小东子跪在距离他几步之外的地方,满脸愁苦,不知该如何是好。须臾,他抬起头来,突然发觉孟夕岚携着宫人而来,不由心头一喜,忙哆哆嗦嗦地站起身来,一瘸一拐走过来,跪下来道:“公主殿下,您可算来了,求您劝劝我们王爷吧。他都跪了一个时辰了,膝盖非伤了不可……王爷长这么大,从来没跪下来求过人。今儿是第一遭……”
孟夕岚抬头去看周佑麟,他倔强挺直的背影,不觉轻轻一叹:“王爷护母心切,也是情理之中。”
小东子恭恭敬敬地给她磕了一个头,道:“殿下,求您劝劝王爷吧。您的话,王爷一定会听到心里去的。”
孟夕岚眸光微凝,扶着竹露的手走了过去。
周佑麟可以听到自己身后的脚步声,正欲出声呵斥,鼻尖却闻到一股淡淡的香味儿,来人不是小东子,而是个女眷……不用多想,一定是她。
周佑麟转眸望去,果然看见孟夕岚淡淡立在一旁,神情不喜不嗔,只是静静地望着自己,让人猜不出她现下心里正在想什么。
“王爷,已经一个多时辰了,起来吧。”
周佑麟浓密的眉毛微不可见的轻轻挑起,“你不是对本王避讳不及吗?为何还要来管本王的闲事?”
孟夕岚默了一下才道:“王爷不要误会。我是奉太后娘娘的旨意而来。”
周佑麟冷冷一笑:“果然如此……”
“王爷还是起来吧,皇上今儿是不会见您的。”
孟夕岚又淡淡地劝了一句。
听宫人们说,周世显一连两日留在栖霞宫,寸步不离地守着憔悴不堪的李婕妤,谁也不见,他连早朝都不上了,自然不会顾及周佑麟。
周佑麟沉下一张脸:“本王不走,本王今天一定要见到父皇。”
如今,母妃还被禁足在昭华宫,蒙受不白之冤,他绝对不能坐视不管。
“王爷不要孩子气,皇上现下正在栖霞宫,您就算在这里跪上一天一夜,也是无用!”孟夕岚的语气加重了几分。

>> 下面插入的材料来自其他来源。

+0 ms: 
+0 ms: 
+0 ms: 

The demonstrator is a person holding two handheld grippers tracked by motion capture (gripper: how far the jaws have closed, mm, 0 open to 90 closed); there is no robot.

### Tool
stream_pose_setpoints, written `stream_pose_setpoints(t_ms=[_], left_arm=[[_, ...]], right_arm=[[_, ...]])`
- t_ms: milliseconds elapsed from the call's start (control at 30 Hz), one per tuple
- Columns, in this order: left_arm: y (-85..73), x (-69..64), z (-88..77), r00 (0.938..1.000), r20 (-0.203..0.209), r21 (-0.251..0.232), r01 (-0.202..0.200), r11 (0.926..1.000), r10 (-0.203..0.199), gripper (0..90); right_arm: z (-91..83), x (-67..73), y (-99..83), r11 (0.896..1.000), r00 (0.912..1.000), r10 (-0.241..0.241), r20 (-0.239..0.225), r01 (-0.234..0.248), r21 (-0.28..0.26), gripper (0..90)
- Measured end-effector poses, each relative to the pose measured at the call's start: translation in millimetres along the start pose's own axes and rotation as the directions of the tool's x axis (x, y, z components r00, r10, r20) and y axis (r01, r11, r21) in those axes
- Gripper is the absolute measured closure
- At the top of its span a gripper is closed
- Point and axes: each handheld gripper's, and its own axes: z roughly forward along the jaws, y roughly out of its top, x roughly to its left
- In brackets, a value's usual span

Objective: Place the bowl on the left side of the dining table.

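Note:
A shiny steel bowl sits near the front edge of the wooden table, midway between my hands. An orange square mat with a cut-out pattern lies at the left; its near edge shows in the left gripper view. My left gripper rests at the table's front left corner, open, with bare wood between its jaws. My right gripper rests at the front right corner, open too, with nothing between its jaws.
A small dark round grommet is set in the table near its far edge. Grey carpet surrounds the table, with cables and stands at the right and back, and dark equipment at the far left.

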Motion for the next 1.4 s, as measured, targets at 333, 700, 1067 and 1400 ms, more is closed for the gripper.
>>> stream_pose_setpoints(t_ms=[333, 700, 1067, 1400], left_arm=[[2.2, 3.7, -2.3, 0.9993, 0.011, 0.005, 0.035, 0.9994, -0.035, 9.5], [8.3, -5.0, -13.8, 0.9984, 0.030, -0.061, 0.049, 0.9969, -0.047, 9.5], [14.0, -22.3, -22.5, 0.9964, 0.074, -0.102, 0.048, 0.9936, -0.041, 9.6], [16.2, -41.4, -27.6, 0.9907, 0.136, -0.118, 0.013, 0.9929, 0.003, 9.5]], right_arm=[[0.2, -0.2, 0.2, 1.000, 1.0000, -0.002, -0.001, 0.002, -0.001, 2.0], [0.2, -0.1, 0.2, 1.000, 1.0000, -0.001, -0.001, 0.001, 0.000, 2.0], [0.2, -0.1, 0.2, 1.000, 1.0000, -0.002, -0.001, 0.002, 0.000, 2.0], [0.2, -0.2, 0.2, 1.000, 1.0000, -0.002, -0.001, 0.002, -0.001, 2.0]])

“就算孩子气,也是本王自己的事,与你何干?”周佑麟语气冷漠,满含不悦。
孟夕岚闻言敛了敛思绪,索性不再劝他,只是静静地跪在他的身边,陪着他一起等着。
周佑麟大惊失色,瞪着她道:“你干嘛?”
“我奉了太后之命,前来劝说王爷回府休息,既然王爷不肯回去,我也无法回慈宁宫向太后交差,所以只能如此了。”孟夕岚抬一抬头,望向养心殿的鎏金牌匾,略显无奈道。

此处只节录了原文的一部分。